> WHAT THE TASK ASKS
Below are records to write out exactly; drop the pictures when you do.

Data excerpts:
■ ■ ■ ■

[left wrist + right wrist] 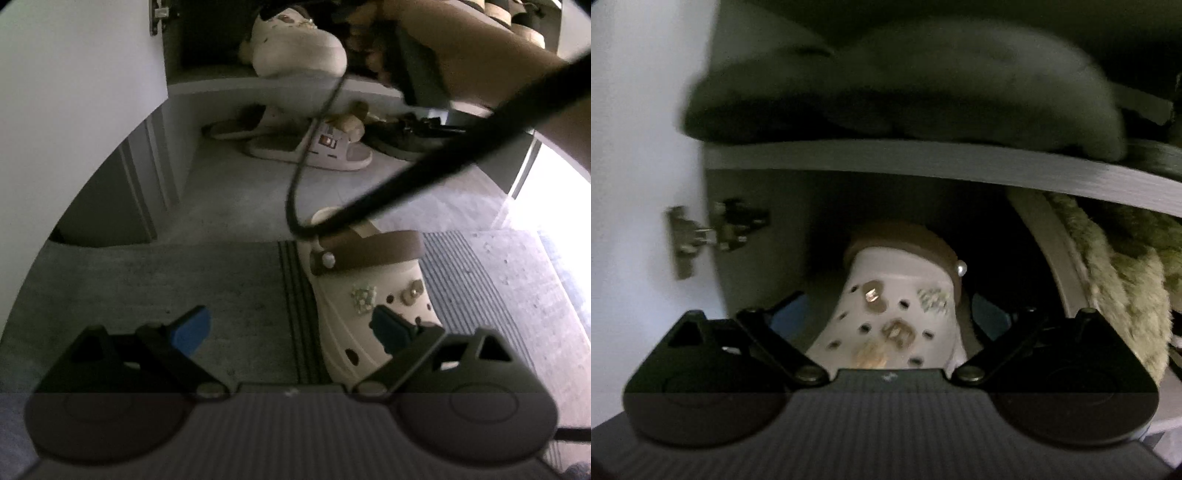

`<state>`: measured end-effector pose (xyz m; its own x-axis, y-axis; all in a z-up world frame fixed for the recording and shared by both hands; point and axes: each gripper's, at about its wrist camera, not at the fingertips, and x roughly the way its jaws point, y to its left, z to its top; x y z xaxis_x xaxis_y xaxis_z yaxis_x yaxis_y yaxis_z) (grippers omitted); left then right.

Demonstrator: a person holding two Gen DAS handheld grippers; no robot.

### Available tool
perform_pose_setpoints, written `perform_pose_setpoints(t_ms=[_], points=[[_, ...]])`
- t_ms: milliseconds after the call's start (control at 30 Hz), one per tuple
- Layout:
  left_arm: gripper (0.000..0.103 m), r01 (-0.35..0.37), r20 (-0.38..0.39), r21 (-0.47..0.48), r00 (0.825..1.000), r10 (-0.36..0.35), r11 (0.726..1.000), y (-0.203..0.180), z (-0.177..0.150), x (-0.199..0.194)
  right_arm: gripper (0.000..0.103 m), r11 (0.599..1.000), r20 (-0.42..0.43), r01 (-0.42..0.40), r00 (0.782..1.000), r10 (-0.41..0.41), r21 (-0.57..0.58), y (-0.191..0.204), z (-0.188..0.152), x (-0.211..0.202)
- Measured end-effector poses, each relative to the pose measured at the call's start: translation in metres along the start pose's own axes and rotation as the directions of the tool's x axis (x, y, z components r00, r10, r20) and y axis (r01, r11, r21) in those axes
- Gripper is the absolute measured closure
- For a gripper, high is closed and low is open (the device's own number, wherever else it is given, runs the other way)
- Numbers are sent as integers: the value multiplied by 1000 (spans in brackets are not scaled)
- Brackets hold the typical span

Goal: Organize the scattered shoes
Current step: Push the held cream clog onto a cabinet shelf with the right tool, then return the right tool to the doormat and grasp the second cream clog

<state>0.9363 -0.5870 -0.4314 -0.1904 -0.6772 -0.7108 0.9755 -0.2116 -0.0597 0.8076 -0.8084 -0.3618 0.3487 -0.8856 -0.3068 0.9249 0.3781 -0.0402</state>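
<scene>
A cream clog (369, 295) with a brown strap and charms stands on the grey floor, partly behind the right finger of my left gripper (290, 328), which is open and holds nothing. Its twin, a second cream clog (894, 306), rests on the lower cabinet shelf, toe towards the camera. My right gripper (888, 317) is open around it, a blue pad on either side with a small gap to the shoe. In the left wrist view the same shelved clog (295, 48) sits next to a person's arm (480, 55).
Cream slides (310, 147) and black shoes (406, 140) lie under the cabinet. A striped doormat (480, 288) lies right of the floor clog, and a black cable (295, 184) hangs over it. Furry slippers (1115, 277) stand right of the shelved clog. Above it, a shelf board (923, 158) carries a dark shoe (905, 92).
</scene>
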Motion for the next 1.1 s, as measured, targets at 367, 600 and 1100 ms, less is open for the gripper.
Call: perform_pose_setpoints(t_ms=[367, 600, 1100], points=[[7, -37, 7, 26, 999, 37, 999, -3, -1, 2, 2, 997, -141, 37, 990, -28, 61, 0, -33, -13], [7, -41, 23, 30, 999, 40, 999, -4, -2, -5, 1, 992, -138, 64, 989, -49, 110, -5, -28, -14], [7, -23, 1, 31, 1000, 23, 999, 0, -11, -10, 3, 984, -173, -18, 984, 49, 178, -31, -41, -34]])
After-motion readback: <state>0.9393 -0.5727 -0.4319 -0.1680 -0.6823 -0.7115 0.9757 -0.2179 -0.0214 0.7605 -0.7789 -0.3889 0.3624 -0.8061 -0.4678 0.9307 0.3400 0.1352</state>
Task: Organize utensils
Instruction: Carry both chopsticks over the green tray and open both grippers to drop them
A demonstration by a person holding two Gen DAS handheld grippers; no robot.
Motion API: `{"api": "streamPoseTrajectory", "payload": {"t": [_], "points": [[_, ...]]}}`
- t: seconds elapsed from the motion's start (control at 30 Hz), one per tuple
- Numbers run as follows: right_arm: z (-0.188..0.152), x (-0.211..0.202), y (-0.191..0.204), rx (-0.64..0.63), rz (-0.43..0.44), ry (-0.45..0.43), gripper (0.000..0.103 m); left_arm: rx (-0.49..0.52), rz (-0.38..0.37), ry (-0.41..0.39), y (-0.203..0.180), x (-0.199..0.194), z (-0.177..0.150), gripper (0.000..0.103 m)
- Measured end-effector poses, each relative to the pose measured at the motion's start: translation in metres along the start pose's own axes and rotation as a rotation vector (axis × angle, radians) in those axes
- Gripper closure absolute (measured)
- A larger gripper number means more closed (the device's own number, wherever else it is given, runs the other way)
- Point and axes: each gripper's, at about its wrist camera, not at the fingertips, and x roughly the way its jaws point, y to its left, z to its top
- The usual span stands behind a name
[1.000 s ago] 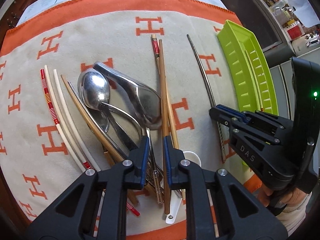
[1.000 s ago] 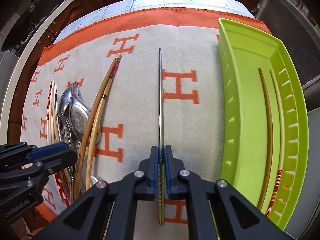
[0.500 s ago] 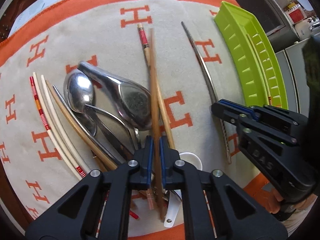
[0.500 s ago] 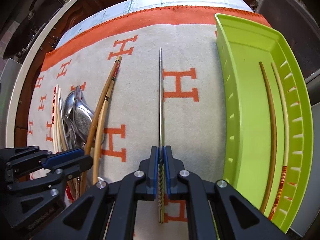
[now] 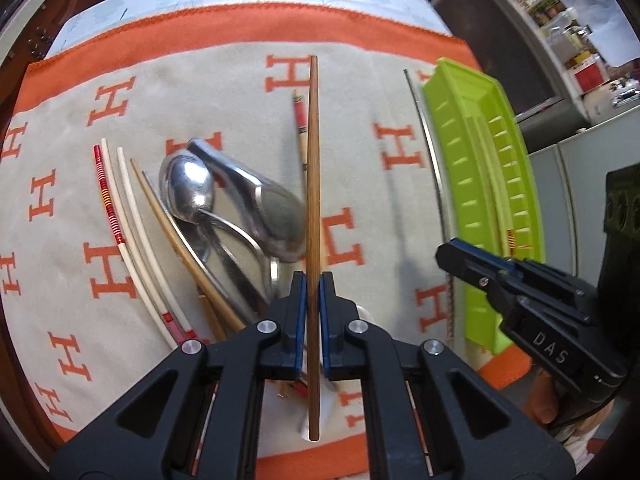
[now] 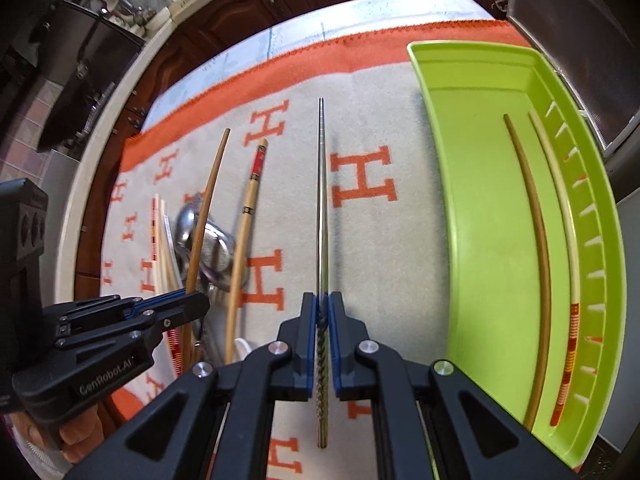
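Left wrist view: left claw (image 5: 313, 312) clamps a brown wooden chopstick (image 5: 313, 184) above the steel spoons (image 5: 224, 204) piled on the orange-and-beige cloth (image 5: 224, 92). Right wrist view: right claw (image 6: 323, 340) grips a twisted-handle metal chopstick (image 6: 322, 208); only here are the two chopsticks (image 6: 540, 264) lying in the lime-green plastic tray (image 6: 472, 184) plainly seen.

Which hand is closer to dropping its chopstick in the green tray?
Right, probably. The right gripper holds the metal chopstick right beside the green tray. The left gripper holds its wooden chopstick over the spoon pile, farther away.
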Motion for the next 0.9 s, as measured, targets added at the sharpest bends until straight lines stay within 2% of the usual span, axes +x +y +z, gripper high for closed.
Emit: {"api": "streamPoseTrajectory", "payload": {"t": [0.23, 0.4, 0.63, 0.9], "points": [[-0.014, -0.035, 0.0, 0.008, 0.068, -0.077, 0.097, 0.031, -0.064, -0.056, -0.036, -0.027, -0.005, 0.099], [-0.032, -0.062, -0.008, 0.017, 0.081, -0.128, 0.097, 0.067, -0.104, -0.093, -0.081, -0.036, 0.0, 0.099], [-0.037, -0.104, -0.051, 0.072, -0.031, -0.218, 0.097, 0.083, -0.161, -0.099, -0.141, -0.029, 0.019, 0.099], [-0.024, -0.116, -0.088, 0.1, -0.143, -0.221, 0.097, 0.072, -0.153, -0.071, -0.185, 0.007, 0.029, 0.099]]}}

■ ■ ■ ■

> SOLUTION TO THE EXERCISE
[left wrist + right wrist] 

`<state>`: measured end-effector pose (xyz m; its own x-axis, y-axis; all in a z-up world frame fixed for the recording and shared by both hands; point and axes: each gripper's, at about its wrist camera, not at the fingertips, and x roughly the way its jaws point, y to its left, z to its top; x y z xaxis_x xaxis_y xaxis_z yaxis_x yaxis_y yaxis_z) (grippers omitted); left then right.

Demonstrator: a person holding two Gen DAS handheld grippers; no robot.

### Available tool
perform_pose_setpoints, written `perform_pose_setpoints(t_ms=[_], points=[[_, ...]])`
- t_ms: milliseconds after the call's start (control at 30 Hz), one per tuple
- Layout:
  left_arm: gripper (0.000..0.103 m), r01 (-0.35..0.37), r20 (-0.38..0.39), r21 (-0.47..0.48), r00 (0.825..1.000), r10 (-0.36..0.35), r11 (0.726..1.000), y (-0.203..0.180), z (-0.177..0.150), x (-0.199..0.194)
  right_arm: gripper (0.000..0.103 m), r11 (0.599..1.000), r20 (-0.42..0.43), r01 (-0.42..0.40), r00 (0.782..1.000), r10 (-0.41..0.41), r21 (-0.57..0.58), y (-0.191..0.204), z (-0.188..0.152), x (-0.211..0.202)
- Measured end-effector poses, each relative to the pose measured at the call's start: translation in metres along the start pose's own axes and rotation as the directions of the tool's x axis (x, y, z components r00, r10, r20) and y axis (r01, r11, r21) in those axes
- Gripper is the absolute measured closure
- For a gripper, high is closed and low is open (the device's own number, wherever else it is given, runs the other way)
- Numbers are sent as integers: the value multiplied by 1000 (spans in brackets are not scaled)
- Brackets hold the typical span

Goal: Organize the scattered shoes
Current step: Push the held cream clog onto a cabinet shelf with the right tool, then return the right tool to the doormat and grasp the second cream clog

<state>0.9363 -0.5870 -0.4314 -0.1904 -0.6772 -0.7108 0.9755 -0.2116 -0.0597 0.8076 -0.8084 -0.3618 0.3487 -0.8856 -0.3068 0.9249 0.3781 -0.0402</state>
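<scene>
A cream clog (369, 295) with a brown strap and charms stands on the grey floor, partly behind the right finger of my left gripper (290, 328), which is open and holds nothing. Its twin, a second cream clog (894, 306), rests on the lower cabinet shelf, toe towards the camera. My right gripper (888, 317) is open around it, a blue pad on either side with a small gap to the shoe. In the left wrist view the same shelved clog (295, 48) sits next to a person's arm (480, 55).
Cream slides (310, 147) and black shoes (406, 140) lie under the cabinet. A striped doormat (480, 288) lies right of the floor clog, and a black cable (295, 184) hangs over it. Furry slippers (1115, 277) stand right of the shelved clog. Above it, a shelf board (923, 158) carries a dark shoe (905, 92).
</scene>
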Motion for the next 1.1 s, as measured, targets at 367, 600 and 1100 ms, less is open for the gripper.
Call: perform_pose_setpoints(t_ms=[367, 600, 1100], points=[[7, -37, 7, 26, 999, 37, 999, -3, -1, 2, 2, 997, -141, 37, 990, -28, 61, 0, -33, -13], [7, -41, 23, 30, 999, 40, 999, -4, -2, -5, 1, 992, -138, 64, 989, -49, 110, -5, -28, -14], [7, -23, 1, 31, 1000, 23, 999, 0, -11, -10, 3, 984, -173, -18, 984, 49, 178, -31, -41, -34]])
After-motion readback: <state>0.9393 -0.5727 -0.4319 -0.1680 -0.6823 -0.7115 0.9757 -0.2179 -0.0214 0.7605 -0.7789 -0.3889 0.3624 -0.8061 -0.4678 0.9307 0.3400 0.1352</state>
Task: Organize utensils
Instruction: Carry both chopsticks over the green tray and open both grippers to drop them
A demonstration by a person holding two Gen DAS handheld grippers; no robot.
Motion API: `{"api": "streamPoseTrajectory", "payload": {"t": [_], "points": [[_, ...]]}}`
- t: seconds elapsed from the motion's start (control at 30 Hz), one per tuple
- Numbers run as follows: right_arm: z (-0.188..0.152), x (-0.211..0.202), y (-0.191..0.204), rx (-0.64..0.63), rz (-0.43..0.44), ry (-0.45..0.43), gripper (0.000..0.103 m); left_arm: rx (-0.49..0.52), rz (-0.38..0.37), ry (-0.41..0.39), y (-0.203..0.180), x (-0.199..0.194), z (-0.177..0.150), gripper (0.000..0.103 m)
- Measured end-effector poses, each relative to the pose measured at the motion's start: translation in metres along the start pose's own axes and rotation as a rotation vector (axis × angle, radians) in those axes
- Gripper closure absolute (measured)
- A larger gripper number means more closed (the device's own number, wherever else it is given, runs the other way)
- Point and axes: each gripper's, at about its wrist camera, not at the fingertips, and x roughly the way its jaws point, y to its left, z to its top
- The usual span stands behind a name
[1.000 s ago] 
[1.000 s ago] 
[0.500 s ago] 
[0.500 s ago] 
[now] 
[now] 
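Left wrist view: left claw (image 5: 313, 312) clamps a brown wooden chopstick (image 5: 313, 184) above the steel spoons (image 5: 224, 204) piled on the orange-and-beige cloth (image 5: 224, 92). Right wrist view: right claw (image 6: 323, 340) grips a twisted-handle metal chopstick (image 6: 322, 208); only here are the two chopsticks (image 6: 540, 264) lying in the lime-green plastic tray (image 6: 472, 184) plainly seen.

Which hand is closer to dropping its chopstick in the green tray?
Right, probably. The right gripper holds the metal chopstick right beside the green tray. The left gripper holds its wooden chopstick over the spoon pile, farther away.
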Motion for the next 0.9 s, as measured, targets added at the sharpest bends until straight lines stay within 2% of the usual span, axes +x +y +z, gripper high for closed.
Emit: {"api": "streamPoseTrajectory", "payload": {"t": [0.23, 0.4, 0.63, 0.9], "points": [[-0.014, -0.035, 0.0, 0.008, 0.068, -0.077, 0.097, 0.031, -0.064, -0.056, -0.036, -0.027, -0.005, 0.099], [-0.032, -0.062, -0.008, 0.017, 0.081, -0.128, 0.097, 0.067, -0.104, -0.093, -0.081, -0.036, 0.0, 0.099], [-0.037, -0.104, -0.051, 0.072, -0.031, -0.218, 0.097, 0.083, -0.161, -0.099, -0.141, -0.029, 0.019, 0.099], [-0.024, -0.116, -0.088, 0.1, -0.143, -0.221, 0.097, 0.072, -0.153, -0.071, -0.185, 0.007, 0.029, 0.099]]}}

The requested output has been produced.